Kindheit im 2. Weltkrieg

Peter Haas

von Peter Haas

Story

Ich wollte einen Tunnel graben von unserem Garten bis zum Landratsamt, in dem mein Vater täglich arbeitete, etwa zwei Kilometer unter der Erde durch, und es erschien mir als ein realisierbares Projekt. Damals war ich etwa 5 Jahre alt. Ich kam etwa einen Meter tief. Später kamen Arbeiter hinzu und es wurde dann ein Luftschutzbunker daraus gebaut, mitten in unserem Garten, mit einem verwinkelten Eingang und einer etwa zwei Meter dicken Erdschicht oben drauf. Das war auch eine aufregende Sache, aber ich war doch enttäuscht über das Scheitern meines eigenen Projektes.

Der Krieg, und alles, was damit zusammenhing, kam mir weniger bedrohlich als vielmehr abenteuerlich vor. Alles wurde mir von der siegreichen heroischen Seite geschildert. Als später die ersten Soldaten fielen, kam mir das Gejammer auch übertrieben vor, denn man hatte mir beigebracht, dass man wieder aufsteht, wenn man hinfällt und über aufgeschürfte Knie nicht weint. Später lernte ich, was es eigentlich heißt, wenn einer im Krieg „gefallen“ ist. Erst mit der Flucht –gegen Ende des Krieges – wurde es für mich ernst. Das Bild des Krieges war außerdem durch Wochenschauberichte geprägt, die nur siegreiche deutsche Eroberungen zeigten mit denen ich mich gerne identifizierte. Wenn mir etwas wehtat, dann sang ich mit Inbrunst: Wenn wir fahren, wenn wir fahren, wenn wir fahren gegen Engelland… oder: Es rasseln die Ketten, es dröhnt der Motor, Panzer rollen nach Afrika vor…oder: Vorwärts, Legionäre, vorwärts im Kampf sind wir nicht allein, und die Freiheit soll Ziel unseres Kampfes sein.
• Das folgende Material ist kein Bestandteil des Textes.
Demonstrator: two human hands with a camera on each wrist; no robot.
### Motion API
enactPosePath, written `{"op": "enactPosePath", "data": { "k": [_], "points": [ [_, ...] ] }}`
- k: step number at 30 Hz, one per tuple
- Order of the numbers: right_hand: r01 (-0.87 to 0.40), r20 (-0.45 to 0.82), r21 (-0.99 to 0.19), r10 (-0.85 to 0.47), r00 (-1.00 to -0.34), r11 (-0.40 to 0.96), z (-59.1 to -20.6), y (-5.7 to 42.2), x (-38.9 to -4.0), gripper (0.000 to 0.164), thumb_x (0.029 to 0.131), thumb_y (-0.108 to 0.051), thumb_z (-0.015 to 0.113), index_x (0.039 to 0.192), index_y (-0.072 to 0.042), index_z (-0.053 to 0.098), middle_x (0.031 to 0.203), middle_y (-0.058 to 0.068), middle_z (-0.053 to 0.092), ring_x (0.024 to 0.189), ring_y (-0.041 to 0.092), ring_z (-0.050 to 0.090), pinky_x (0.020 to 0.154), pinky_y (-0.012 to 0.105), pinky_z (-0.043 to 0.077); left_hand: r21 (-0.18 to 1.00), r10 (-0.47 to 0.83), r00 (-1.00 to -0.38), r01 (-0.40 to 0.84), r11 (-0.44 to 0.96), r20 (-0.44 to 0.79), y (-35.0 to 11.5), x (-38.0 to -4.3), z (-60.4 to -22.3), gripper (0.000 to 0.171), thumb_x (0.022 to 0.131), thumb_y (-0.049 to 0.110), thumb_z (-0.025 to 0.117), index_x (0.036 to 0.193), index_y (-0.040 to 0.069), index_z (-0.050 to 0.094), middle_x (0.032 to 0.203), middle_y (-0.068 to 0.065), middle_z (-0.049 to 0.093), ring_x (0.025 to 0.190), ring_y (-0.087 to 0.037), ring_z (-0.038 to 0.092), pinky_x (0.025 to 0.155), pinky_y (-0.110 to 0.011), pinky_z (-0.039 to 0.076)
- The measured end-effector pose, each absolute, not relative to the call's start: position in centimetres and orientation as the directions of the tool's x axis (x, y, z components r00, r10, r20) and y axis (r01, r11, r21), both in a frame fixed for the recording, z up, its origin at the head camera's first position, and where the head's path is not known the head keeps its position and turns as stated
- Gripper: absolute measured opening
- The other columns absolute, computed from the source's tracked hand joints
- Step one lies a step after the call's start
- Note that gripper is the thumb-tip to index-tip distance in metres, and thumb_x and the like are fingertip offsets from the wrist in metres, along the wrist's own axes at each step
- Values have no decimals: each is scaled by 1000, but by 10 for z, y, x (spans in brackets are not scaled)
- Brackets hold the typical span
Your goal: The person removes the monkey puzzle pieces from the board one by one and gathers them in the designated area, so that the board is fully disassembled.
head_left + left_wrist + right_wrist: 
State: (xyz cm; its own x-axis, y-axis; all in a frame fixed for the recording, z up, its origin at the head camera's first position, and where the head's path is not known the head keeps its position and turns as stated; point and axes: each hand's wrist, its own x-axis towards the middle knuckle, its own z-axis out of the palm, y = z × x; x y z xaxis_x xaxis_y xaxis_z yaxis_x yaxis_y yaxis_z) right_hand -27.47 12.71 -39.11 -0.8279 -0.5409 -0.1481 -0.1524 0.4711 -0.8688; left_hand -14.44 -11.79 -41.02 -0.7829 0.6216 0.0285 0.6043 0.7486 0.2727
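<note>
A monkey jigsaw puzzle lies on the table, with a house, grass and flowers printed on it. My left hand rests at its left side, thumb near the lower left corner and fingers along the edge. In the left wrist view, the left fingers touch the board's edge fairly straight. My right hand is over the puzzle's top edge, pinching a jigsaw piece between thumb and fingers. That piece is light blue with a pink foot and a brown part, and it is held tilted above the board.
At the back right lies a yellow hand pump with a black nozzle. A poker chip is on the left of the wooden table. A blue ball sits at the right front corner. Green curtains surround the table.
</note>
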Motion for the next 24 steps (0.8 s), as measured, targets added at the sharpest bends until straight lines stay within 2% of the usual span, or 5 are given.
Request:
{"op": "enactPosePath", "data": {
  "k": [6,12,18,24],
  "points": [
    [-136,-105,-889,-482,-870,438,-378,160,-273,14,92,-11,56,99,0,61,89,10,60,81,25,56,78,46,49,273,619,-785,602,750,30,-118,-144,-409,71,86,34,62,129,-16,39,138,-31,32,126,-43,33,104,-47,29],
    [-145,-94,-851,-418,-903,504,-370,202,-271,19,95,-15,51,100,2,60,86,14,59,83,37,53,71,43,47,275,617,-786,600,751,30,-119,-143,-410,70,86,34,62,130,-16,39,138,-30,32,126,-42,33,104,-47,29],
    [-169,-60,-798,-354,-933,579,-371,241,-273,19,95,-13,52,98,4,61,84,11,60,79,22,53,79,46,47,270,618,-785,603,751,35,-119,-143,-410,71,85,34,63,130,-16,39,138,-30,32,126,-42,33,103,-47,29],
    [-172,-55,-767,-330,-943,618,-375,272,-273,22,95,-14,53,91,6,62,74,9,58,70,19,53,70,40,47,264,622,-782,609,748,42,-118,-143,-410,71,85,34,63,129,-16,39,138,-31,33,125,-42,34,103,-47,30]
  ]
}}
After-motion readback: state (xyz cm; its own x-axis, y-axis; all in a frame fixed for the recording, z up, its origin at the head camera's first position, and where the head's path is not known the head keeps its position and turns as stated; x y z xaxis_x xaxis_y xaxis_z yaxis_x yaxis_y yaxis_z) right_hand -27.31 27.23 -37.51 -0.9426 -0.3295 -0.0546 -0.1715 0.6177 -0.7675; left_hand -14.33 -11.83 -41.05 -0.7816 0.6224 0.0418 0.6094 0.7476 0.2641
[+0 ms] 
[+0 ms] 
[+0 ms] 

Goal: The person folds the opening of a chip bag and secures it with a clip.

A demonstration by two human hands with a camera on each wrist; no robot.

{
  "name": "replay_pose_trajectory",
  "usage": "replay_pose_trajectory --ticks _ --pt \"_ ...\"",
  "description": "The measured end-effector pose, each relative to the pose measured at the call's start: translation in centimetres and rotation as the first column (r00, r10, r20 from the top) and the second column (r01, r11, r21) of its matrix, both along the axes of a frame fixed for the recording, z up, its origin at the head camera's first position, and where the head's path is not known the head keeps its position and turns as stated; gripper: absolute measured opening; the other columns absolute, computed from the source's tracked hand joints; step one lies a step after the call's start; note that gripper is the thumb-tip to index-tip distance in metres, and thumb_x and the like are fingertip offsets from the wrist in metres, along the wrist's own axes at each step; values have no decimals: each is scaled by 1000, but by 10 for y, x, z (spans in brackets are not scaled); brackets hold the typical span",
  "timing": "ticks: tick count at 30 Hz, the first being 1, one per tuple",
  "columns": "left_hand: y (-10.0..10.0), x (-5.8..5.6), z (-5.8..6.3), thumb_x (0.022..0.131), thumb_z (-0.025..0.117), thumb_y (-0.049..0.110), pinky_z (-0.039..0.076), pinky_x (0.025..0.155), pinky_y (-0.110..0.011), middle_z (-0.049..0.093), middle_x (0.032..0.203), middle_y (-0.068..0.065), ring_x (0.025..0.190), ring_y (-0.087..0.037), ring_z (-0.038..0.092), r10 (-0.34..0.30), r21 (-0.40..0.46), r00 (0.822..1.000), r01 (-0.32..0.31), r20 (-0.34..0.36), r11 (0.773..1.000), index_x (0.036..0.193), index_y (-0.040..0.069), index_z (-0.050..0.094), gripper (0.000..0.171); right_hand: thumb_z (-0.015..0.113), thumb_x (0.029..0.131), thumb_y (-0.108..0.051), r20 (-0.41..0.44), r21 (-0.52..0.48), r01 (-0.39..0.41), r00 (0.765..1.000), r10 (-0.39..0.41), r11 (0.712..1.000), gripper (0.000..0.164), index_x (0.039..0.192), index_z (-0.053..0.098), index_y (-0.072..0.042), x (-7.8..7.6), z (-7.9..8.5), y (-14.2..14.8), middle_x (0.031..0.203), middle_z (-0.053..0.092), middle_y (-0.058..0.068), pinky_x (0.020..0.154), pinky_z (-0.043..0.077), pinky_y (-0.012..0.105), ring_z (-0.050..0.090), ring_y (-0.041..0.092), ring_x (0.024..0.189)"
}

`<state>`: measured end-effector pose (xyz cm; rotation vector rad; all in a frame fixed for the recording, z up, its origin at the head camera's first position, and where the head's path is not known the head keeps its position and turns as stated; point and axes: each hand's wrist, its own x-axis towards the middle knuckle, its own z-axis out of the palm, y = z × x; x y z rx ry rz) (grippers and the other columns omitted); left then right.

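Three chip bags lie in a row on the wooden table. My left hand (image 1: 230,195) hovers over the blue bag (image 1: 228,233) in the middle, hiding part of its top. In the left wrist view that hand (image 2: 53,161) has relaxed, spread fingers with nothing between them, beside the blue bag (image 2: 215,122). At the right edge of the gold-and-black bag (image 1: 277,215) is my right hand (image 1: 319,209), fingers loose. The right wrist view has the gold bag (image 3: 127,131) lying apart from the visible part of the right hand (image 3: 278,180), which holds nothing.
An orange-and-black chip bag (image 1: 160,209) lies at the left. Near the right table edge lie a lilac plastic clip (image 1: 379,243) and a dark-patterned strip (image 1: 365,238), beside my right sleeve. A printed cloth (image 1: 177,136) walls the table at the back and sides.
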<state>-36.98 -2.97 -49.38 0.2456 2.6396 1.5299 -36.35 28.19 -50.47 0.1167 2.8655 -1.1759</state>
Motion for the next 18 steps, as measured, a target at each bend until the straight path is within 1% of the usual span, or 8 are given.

Abends schloss ich den Führer in mein Gebet ein, das so endete: …und so schütz mit starker Hand unser Volk und Vaterland. Amen. Dann musste ich die Hände über die Bettdecke tun, warum, das erfuhr ich erst viel später.

Am Bahnhof waren Soldaten, die öffentliche Übungen und Vorführungen machen. Da durften wir Jungens auch in die Panzer klettern und eine Panzerfaust anfassen. Ich erinnere noch den roten Knopf, den wir nicht anfassen durften, denn mit ihm konnte die zerstörende Gewalt ausgelöst werden, die in meiner Jungensphantasie auf den Feind gerichtet war, den es zu schlagen galt, zu vernichten. Dabei schien es mir fraglos klar, dass wir die Guten waren und der Feind böse. Wer der Feind sei, davon hatte ich keine genauere Vorstellung. Ein Bild taucht immerhin auf, eine dunkle Schattengestalt, halb angeschlichen gekauert, halb auf der Flucht und dabei der warnende Text: Pssst, Feind hört mit! So könnte er aussehen, dunkel, ängstlich, bedrohlich, unheimlich. So sah er auf Plakaten aus.